Source material:

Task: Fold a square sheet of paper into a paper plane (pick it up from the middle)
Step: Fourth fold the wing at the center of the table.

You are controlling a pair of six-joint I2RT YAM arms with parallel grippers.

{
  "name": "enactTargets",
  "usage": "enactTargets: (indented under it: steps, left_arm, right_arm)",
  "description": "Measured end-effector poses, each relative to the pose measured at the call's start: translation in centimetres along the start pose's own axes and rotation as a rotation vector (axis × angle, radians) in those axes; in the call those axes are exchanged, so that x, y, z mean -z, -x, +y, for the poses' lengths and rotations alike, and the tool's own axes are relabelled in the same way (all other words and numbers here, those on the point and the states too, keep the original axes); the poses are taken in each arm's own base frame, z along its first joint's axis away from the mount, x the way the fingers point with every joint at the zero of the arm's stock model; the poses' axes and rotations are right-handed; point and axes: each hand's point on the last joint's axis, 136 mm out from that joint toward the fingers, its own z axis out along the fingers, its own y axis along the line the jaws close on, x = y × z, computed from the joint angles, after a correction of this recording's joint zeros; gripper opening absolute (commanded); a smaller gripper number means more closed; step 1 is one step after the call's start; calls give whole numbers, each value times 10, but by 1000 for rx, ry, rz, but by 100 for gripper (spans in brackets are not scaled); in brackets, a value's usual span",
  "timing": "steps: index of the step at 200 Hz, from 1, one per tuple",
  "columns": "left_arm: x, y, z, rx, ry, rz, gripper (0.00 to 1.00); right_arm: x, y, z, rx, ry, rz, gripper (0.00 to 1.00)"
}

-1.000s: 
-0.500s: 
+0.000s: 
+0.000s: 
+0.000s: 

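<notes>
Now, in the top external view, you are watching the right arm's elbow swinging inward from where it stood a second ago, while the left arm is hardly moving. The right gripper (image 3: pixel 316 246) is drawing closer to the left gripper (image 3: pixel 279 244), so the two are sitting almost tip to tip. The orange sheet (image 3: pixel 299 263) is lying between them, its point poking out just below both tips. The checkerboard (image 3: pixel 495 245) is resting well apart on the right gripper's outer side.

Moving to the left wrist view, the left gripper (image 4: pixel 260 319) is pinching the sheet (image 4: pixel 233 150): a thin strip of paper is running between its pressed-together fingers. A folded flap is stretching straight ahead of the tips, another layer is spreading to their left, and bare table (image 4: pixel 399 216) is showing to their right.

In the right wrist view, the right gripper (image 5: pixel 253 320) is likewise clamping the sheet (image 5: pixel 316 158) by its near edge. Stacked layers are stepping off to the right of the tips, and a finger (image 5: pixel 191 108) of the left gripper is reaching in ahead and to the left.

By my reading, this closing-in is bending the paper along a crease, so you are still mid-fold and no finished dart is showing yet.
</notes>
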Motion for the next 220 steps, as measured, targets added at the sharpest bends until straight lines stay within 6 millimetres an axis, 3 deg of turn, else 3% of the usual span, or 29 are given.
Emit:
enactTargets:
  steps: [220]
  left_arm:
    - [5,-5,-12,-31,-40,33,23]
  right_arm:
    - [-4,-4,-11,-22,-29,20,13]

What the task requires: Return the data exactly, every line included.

Result for this exercise:
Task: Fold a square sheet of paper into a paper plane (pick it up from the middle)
Step: Fourth fold the wing at the center of the table.

You are controlling a pair of six-joint I2RT YAM arms with parallel grippers.

{
  "name": "enactTargets",
  "usage": "enactTargets: (indented under it: steps, left_arm, right_arm)",
  "description": "Measured end-effector poses, each relative to the pose measured at the call's start: translation in centimetres along the start pose's own axes and rotation as a rotation vector (axis × angle, radians) in those axes; in the call those axes are exchanged, so that x, y, z mean -z, -x, +y, for the poses' lengths and rotations alike, and the tool's own axes are relabelled in the same way (all other words and numbers here, those on the point and the states too, keep the original axes); the poses are taken in each arm's own base frame, z along its first joint's axis away from the mount, x the way the fingers point with every joint at the zero of the arm's stock model; the poses' axes and rotations are right-handed; point and axes: each hand's point on the last joint's axis, 136 mm out from that joint toward the fingers, its own z axis out along the fingers, its own y axis along the line the jaws close on, x = y × z, computed from the joint angles, after a correction of this recording's joint zeros; gripper opening absolute (commanded); a smaller gripper number means more closed; step 1 is one step after the call's start; calls give whole numbers, each value times 10, but by 1000 for rx, ry, rz, but by 100 for gripper (spans in brackets are not scaled); in brackets, a value's usual span",
  "timing": "steps: index of the step at 200 Hz, from 1, one per tuple",
  "columns": "left_arm: x, y, z, rx, ry, rz, gripper (0.00 to 1.00); right_arm: x, y, z, rx, ry, rz, gripper (0.00 to 1.00)"
}

-1.000s: 
-0.500s: 
+0.000s: 
+0.000s: 
+0.000s: 

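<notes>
Now, in the top external view, you are watching the right arm's elbow swinging inward from where it stood a second ago, while the left arm is hardly moving. The right gripper (image 3: pixel 316 246) is drawing closer to the left gripper (image 3: pixel 279 244), so the two are sitting almost tip to tip. The orange sheet (image 3: pixel 299 263) is lying between them, its point poking out just below both tips. The checkerboard (image 3: pixel 495 245) is resting well apart on the right gripper's outer side.

Moving to the left wrist view, the left gripper (image 4: pixel 260 319) is pinching the sheet (image 4: pixel 233 150): a thin strip of paper is running between its pressed-together fingers. A folded flap is stretching straight ahead of the tips, another layer is spreading to their left, and bare table (image 4: pixel 399 216) is showing to their right.

In the right wrist view, the right gripper (image 5: pixel 253 320) is likewise clamping the sheet (image 5: pixel 316 158) by its near edge. Stacked layers are stepping off to the right of the tips, and a finger (image 5: pixel 191 108) of the left gripper is reaching in ahead and to the left.

By my reading, this closing-in is bending the paper along a crease, so you are still mid-fold and no finished dart is showing yet.
</notes>
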Motion for the next 220 steps, as measured, targets added at the sharpest bends until straight lines stay within 6 millimetres an axis, 3 deg of turn, else 3% of the usual span, or 29 are given.
Emit:
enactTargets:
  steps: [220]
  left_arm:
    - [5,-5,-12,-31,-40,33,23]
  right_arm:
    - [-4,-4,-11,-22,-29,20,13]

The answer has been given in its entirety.